Brief –
What you return must match, exactly, the lines running from the one containing "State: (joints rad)" to the end of the data, both included, and must contain no pictures.

Records to process –
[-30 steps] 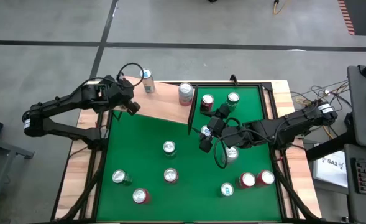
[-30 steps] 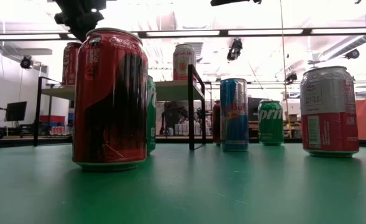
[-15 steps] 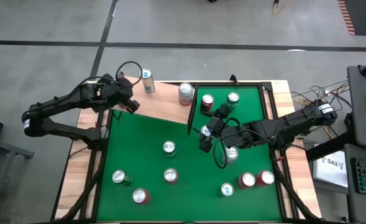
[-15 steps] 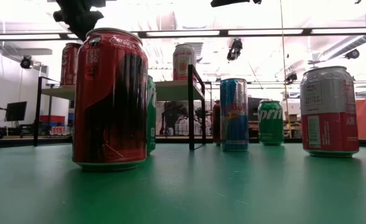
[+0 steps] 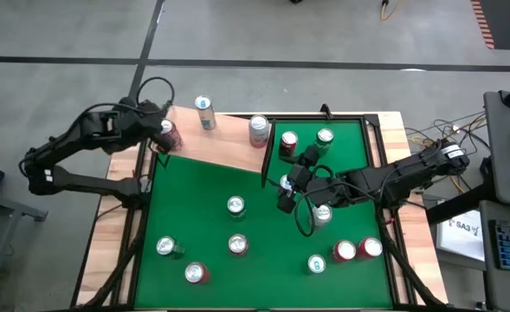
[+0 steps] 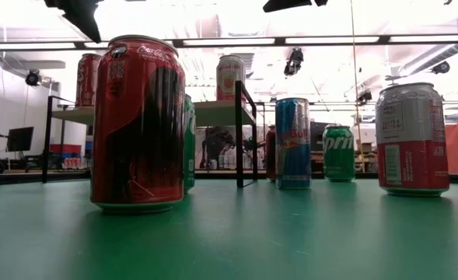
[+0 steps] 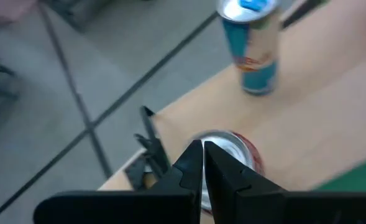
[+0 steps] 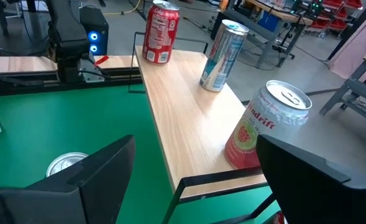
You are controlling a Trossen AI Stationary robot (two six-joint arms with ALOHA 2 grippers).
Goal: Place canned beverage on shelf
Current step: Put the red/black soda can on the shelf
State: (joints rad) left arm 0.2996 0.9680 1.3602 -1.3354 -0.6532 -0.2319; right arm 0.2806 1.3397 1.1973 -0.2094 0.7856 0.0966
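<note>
The shelf (image 5: 224, 146), a pale wood board with a dark end panel (image 5: 266, 154), stands at the table's far left. Three cans stand upright on it: a red one (image 5: 168, 134) at its left end, a blue one (image 5: 204, 113) and a pink-and-white one (image 5: 259, 130). My left gripper (image 5: 157, 121) is shut and hangs above and just left of the red can (image 7: 232, 152), touching nothing. My right gripper (image 5: 287, 186) is open in the air at mid-table and faces the shelf (image 8: 183, 118). A can top (image 8: 68, 163) shows beside one of its fingers.
Several more cans stand on the green table (image 5: 203, 208): two at the far side (image 5: 287, 143) (image 5: 324, 137), one beside my right arm (image 5: 322, 214), others toward the near edge (image 5: 237, 244) (image 5: 345, 251). In the low view a red can (image 6: 138, 120) stands close in front.
My left gripper, still shut, has drawn back from over the red can toward the table's left edge and has risen. The red can, hidden under the gripper before, now shows upright on the shelf's left end. My right arm has kept still.
</note>
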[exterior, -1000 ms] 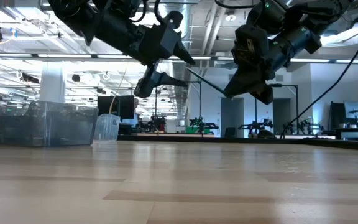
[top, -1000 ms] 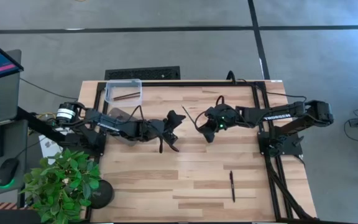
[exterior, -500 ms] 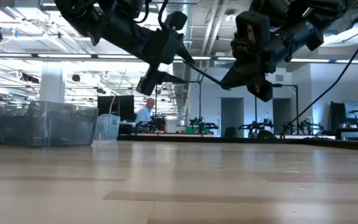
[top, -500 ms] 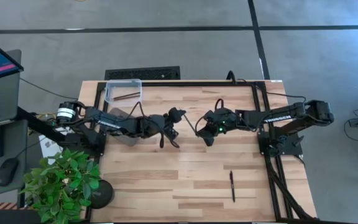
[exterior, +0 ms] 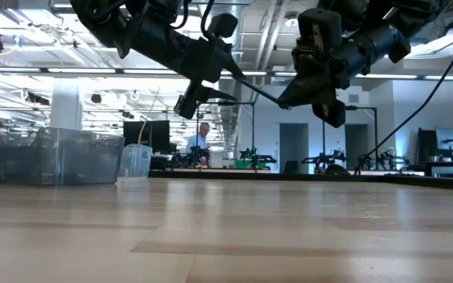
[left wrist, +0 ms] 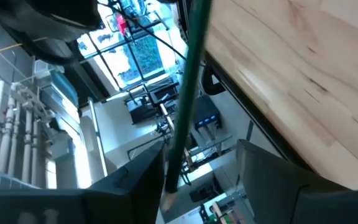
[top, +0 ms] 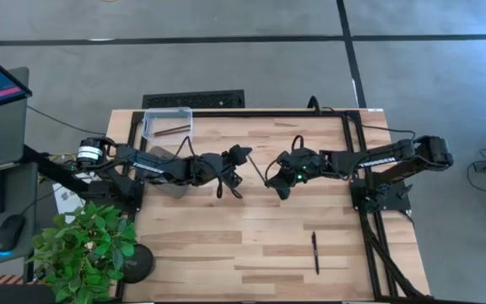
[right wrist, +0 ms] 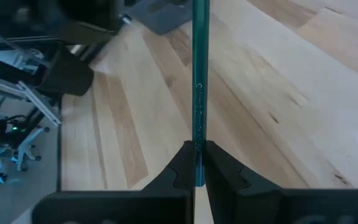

Response to the task –
State: (joints rad) left arm 0.2996 0.9680 1.3602 -1.3354 -0.6532 -0.2319; right arm 0.2806 1.3397 1.1973 -0.2094 0.7856 0.0966
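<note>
The shelf (image 5: 224, 146), a pale wood board with a dark end panel (image 5: 266, 154), stands at the table's far left. Three cans stand upright on it: a red one (image 5: 168, 134) at its left end, a blue one (image 5: 204, 113) and a pink-and-white one (image 5: 259, 130). My left gripper (image 5: 157, 121) is shut and hangs above and just left of the red can (image 7: 232, 152), touching nothing. My right gripper (image 5: 287, 186) is open in the air at mid-table and faces the shelf (image 8: 183, 118). A can top (image 8: 68, 163) shows beside one of its fingers.
Several more cans stand on the green table (image 5: 203, 208): two at the far side (image 5: 287, 143) (image 5: 324, 137), one beside my right arm (image 5: 322, 214), others toward the near edge (image 5: 237, 244) (image 5: 345, 251). In the low view a red can (image 6: 138, 120) stands close in front.
My left gripper, still shut, has drawn back from over the red can toward the table's left edge and has risen. The red can, hidden under the gripper before, now shows upright on the shelf's left end. My right arm has kept still.
</note>
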[exterior, -1000 ms] 
[top, -1000 ms] 
[exterior, -500 ms] 
[top, -500 ms] 
[exterior, +0 ms] 
[left wrist, +0 ms] 
[top, +0 ms] 
[right wrist, +0 ms] 

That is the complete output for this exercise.